Python 性能分析 [line_profiler]


line_profiler

line_profiler模块是性能分析工具。为了找到代码中运行速度较慢处或瓶颈,可以通过这个模块实现,而不再使用time计时。line_profiler模块可以记录每行代码的运行时间和耗时百分比。

源码分析

class LineProfiler(CLineProfiler):
    """ A profiler that records the execution times of individual lines.
    """

    def __call__(self, func):
        """ Decorate a function to start the profiler on function entry and stop
        it on function exit.
        """
        self.add_function(func)
        if is_classmethod(func):
            wrapper = self.wrap_classmethod(func)
        elif is_coroutine(func):
            wrapper = self.wrap_coroutine(func)
        elif is_generator(func):
            wrapper = self.wrap_generator(func)
        else:
            wrapper = self.wrap_function(func)
        return wrapper
  • self.add_function(func):

      def add_function(self, *args, **kwargs): # real signature unknown
          """ Record line profiling information for the given Python function. """
          pass
    • 显示函数每行所用时间和调用函数每行所用时间
  • is_classmethod(func):

      def is_classmethod(f):
          return isinstance(f, classmethod)
    • isinstance() 函数来判断一个对象是否是一个已知的类型,类似 type()。

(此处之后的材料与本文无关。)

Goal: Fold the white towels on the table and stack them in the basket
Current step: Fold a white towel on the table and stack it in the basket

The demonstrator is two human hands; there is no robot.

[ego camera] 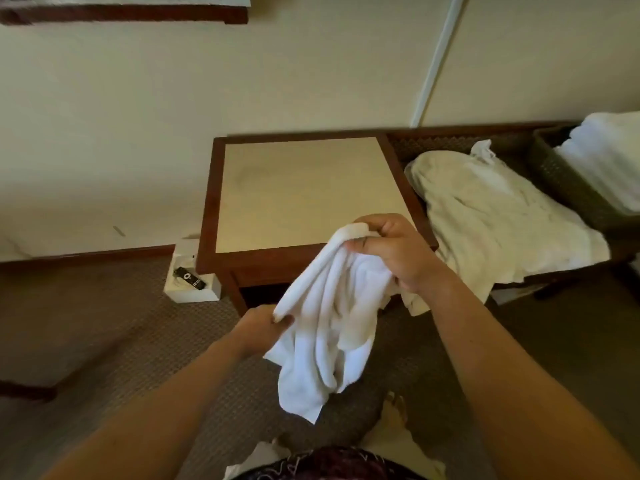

      • type() 不会认为子类是一种父类类型,不考虑继承关系。
      • isinstance() 会认为子类是一种父类类型,考虑继承关系。
  • is_generator(func):

    CO_GENERATOR = 0x0020
      def is_generator(f):
          """ Return True if a function is a generator.
          """
          isgen = (f.__code__.co_flags & CO_GENERATOR) != 0
          return isgen
    • f.__code__.co_flags:每一个 Python的对象都有一个__code__.co_flags属性,这是一串预转换为int类型的bin二进制比特串,用于记录当前方程的种种标识(flags),生成器的flags特征值为32,即0x0020。当编译器在解释一个方程并产生字节码时,遇到yield关键字后,解释器就会将0x0020加至方程的__code__.co_flags标识中,然后通过比特运算获取flags中包含的种种信息。
    • is_generator通过co_flags & 0x0020判断是否为generator对象。
  • is_coroutine(func):

      def is_coroutine(f):
          return inspect.iscoroutinefunction(f)
    
      def iscoroutinefunction(obj):
          """Return true if the object is a coroutine function.
    
          Coroutine functions are defined with "async def" syntax.
          """
          return _has_code_flag(obj, CO_COROUTINE)
    
      def _has_code_flag(f, flag):
          """Return true if ``f`` is a function (or a method or functools.partial
          wrapper wrapping a function) whose code object has the given ``flag``
          set in its flags."""
          while ismethod(f):  # Return true if the object is an instance method.
              f = f.__func__
          f = functools._unwrap_partial(f)
          if not isfunction(f):
              return False
          return bool(f.__code__.co_flags & flag)
    • 如果对象是协程函数(一个用async def语法定义的函数)则返回True。
    • f.__code__.co_flags & flag:原理同is_generator。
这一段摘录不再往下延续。